INTRODUCTION
Vaccinations have a crucial role in the prevention of infectious diseases. Despite the ambitious targets of the World Health Organization (WHO) announced in the Global Vaccine Action Plan (2011-2020), such as polio eradication and measles elimination, primary health practices worldwide struggle to meet targets [1, 2]. Vaccination coverage in Papua New Guinea (PNG) is far from ideal. According to the latest statistics in PNG, the vaccination coverage for measles (2nd dose) is 27%, while for the conjugated pneumococcal vaccine (PCV) and the Haemophilus influenzae type b (Hib) vaccine it is 39% [3, 4]. PNG has a population of around eight million people, and the number is growing. This is a country where vaccine-preventable diseases are still present, and healthcare resources are limited. In recent years in PNG, a decreasing trend in the vaccination rate has been observed. Between 2016 and 2017, the vaccine coverage rate in PNG dropped for measles from 26.6 to 12.5% and for the pentavalent vaccine from 33.4 to 16.6% [3]. Data provided by the WHO and United Nations Children’s Fund (UNICEF) estimated vaccination coverage in PNG in 2017 at 62% for the third dose of the diphtheria- tetanus-pertussis-containing vaccine (DTP) and the first dose of the measles-containing vaccine (MCV), and at 60% for the third dose of the oral polio vaccine [5]. By contrast, the vaccination coverage for these diseases in European countries is around 97% [6]. Thus, it is not surprising that low vaccination coverage in PNG results in local epidemics such as measles and, recently, polio [7, 8].
Under-vaccination is not only a challenge for PNG healthcare systems.
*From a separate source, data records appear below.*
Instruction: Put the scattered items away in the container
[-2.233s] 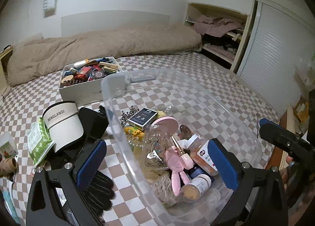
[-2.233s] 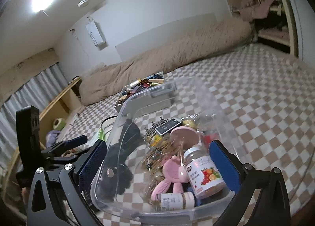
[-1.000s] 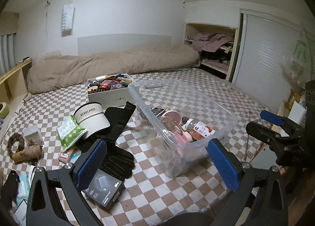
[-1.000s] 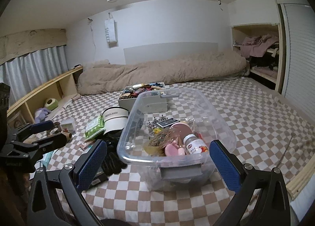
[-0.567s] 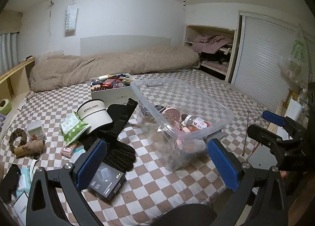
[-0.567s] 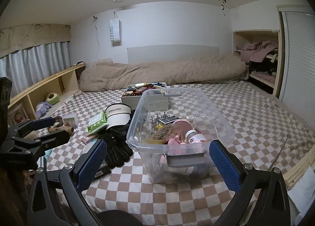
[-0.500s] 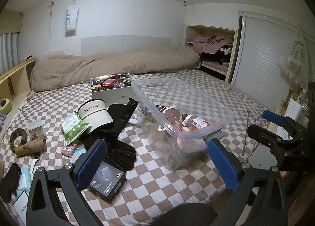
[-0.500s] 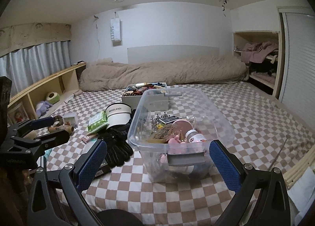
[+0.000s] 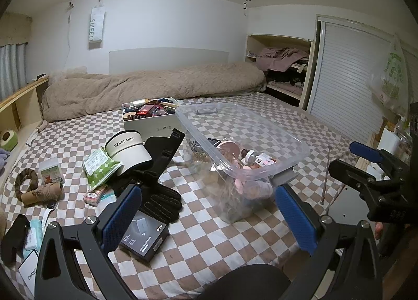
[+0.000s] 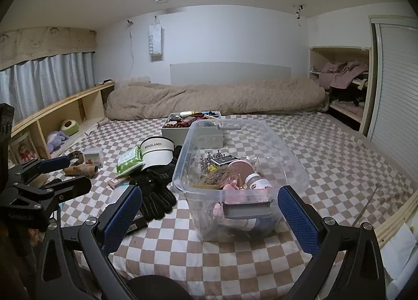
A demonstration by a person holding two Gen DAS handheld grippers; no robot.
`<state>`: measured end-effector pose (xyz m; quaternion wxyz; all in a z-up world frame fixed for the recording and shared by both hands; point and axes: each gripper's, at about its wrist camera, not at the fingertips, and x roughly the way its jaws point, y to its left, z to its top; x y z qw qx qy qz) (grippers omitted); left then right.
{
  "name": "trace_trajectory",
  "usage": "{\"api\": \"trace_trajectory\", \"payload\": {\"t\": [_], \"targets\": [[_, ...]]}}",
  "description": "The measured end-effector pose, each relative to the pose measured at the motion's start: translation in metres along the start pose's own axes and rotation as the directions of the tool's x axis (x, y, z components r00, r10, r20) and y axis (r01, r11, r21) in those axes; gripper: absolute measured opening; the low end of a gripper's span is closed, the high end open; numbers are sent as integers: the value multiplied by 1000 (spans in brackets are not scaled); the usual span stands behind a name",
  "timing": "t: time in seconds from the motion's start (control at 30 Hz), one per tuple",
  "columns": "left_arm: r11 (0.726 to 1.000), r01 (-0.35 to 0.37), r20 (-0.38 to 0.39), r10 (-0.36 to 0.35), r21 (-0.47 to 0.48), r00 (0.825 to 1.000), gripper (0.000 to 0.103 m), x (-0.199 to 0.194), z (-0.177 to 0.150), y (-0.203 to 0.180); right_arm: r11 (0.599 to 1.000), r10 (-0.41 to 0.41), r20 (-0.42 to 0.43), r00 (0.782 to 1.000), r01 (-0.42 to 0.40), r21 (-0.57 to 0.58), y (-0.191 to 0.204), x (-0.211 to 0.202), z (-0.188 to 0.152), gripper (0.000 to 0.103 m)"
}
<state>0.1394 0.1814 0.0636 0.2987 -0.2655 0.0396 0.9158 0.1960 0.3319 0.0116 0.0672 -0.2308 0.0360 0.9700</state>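
A clear plastic bin [image 9: 297, 143] [image 10: 183, 169] stands on the checked bed, holding a pink toy, a bottle [image 10: 257, 182] and small items. Left of it lie a white visor [image 9: 128, 147] [image 10: 156, 150], black gloves [image 9: 159, 198] [image 10: 156, 198], a green wipes pack [image 9: 98, 164] [image 10: 129, 160] and a black charger box [image 9: 145, 234]. My left gripper [image 9: 207, 217] is open and empty, held back above the bed's front edge. My right gripper [image 10: 209, 216] is open and empty, in front of the bin.
A white shoe box [image 9: 151, 122] [image 10: 177, 130] full of items stands behind the bin. A rolled blanket [image 9: 151, 86] lies at the back. A cardboard tube [image 9: 41, 193] and small packs lie at far left. A thin metal rod [image 9: 326, 174] lies right of the bin.
Both grippers have pulled back and up from right over the bin to the bed's front edge. Over the last half second they barely move.
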Motion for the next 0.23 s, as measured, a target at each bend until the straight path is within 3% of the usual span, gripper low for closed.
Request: {"api": "trace_trajectory", "payload": {"t": [0.23], "targets": [[1000,-1,2,1,1,1000,103,-2,-2,-2,1000,0,-4,1000,0,3,1,-1,-1,103]]}}
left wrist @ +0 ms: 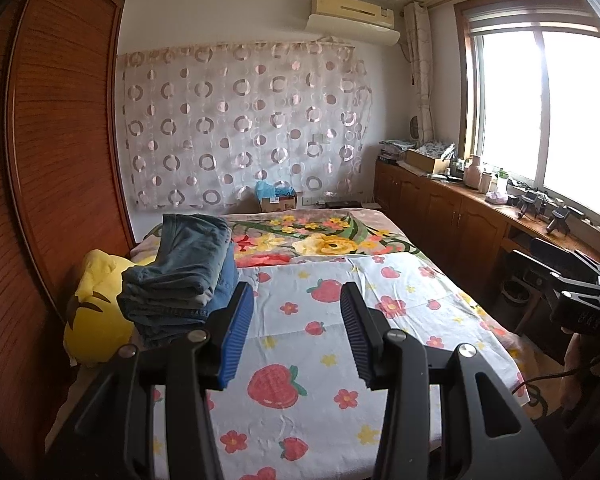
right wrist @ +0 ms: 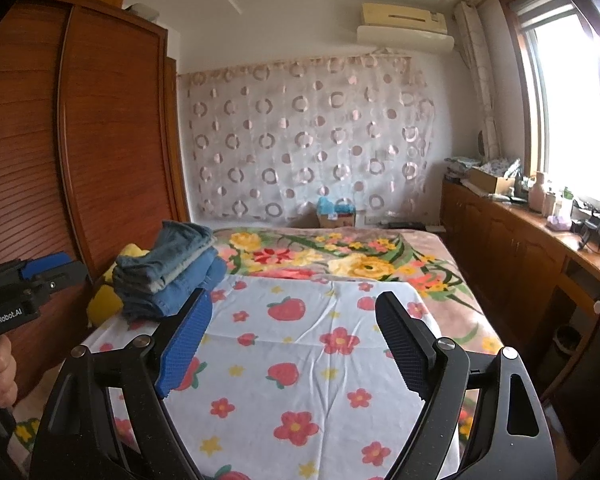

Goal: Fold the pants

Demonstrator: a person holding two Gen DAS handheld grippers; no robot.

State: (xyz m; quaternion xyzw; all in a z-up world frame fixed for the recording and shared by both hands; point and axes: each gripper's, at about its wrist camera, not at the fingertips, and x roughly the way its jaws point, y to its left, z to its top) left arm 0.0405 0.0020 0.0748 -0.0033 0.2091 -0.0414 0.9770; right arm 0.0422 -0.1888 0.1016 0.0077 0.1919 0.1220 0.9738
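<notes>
A stack of folded blue denim pants (left wrist: 180, 272) sits at the left side of the bed, on the strawberry-print sheet (left wrist: 312, 344); it also shows in the right wrist view (right wrist: 168, 276). My left gripper (left wrist: 296, 320) is open and empty, held above the sheet just right of the stack. My right gripper (right wrist: 292, 332) is open and empty above the middle of the sheet (right wrist: 300, 360). The left gripper shows at the left edge of the right wrist view (right wrist: 32, 280); the right gripper shows at the right edge of the left wrist view (left wrist: 572, 280).
A yellow plush pillow (left wrist: 96, 304) lies left of the stack. A wooden wardrobe (left wrist: 52, 152) stands along the left. A floral blanket (left wrist: 320, 236) covers the far bed. Wooden cabinets (left wrist: 440, 204) with clutter run under the window on the right.
</notes>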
It remains a challenge for healthcare systems in many countries [9]. Some factors that may contribute to low vaccination coverage include a low level of education, negative beliefs, superstitions, a considerable distance from the nearest vaccination facility, and the high cost of traveling to health centers [4, 10-12].
Vaccination coverage is an essential indicator of the quality of health care.
The doctor-to-patient ratio in PNG is estimated at 1 : 19,399 population; most doctors work in the capital – Port Moresby. PNG trains most of its health workforce. In 1960, the Papuan Medical College at Taurama was established as the first health workers’ training institution in the then Territory of Papua and New Guinea. Now there are two medical schools in PNG, one at the University of Papua New Guinea in Port Moresby and the second at Divine Word University in Madang. The main objective of this study was to assess the vaccination status, knowledge, and attitudes towards vaccination among students being trained at Divine Word University on the Madang campus, PNG.
MATERIAL AND METHODS
This cross-sectional study was carried out in September 2019 at Divine Word University in PNG. A total of 89 students from different programs (medicine, other health sciences, non-health sciences) were recruited. Students studying on campus in Madang were asked to fill in a vaccination questionnaire and bring their vaccination booklet, if available. Students were only included if they gave verbal consent. A semi-structured questionnaire collected data. The questionnaire was self-delivered, and the questions were grouped into four sections: demographic characteristics, knowledge, attitude, and self-reported vaccination status. Data from the closed questions were summarized using descriptive statistics. For the qualitative data, thematic analysis and grouping of themes were performed, and the data were quantified to express frequencies of particular themes.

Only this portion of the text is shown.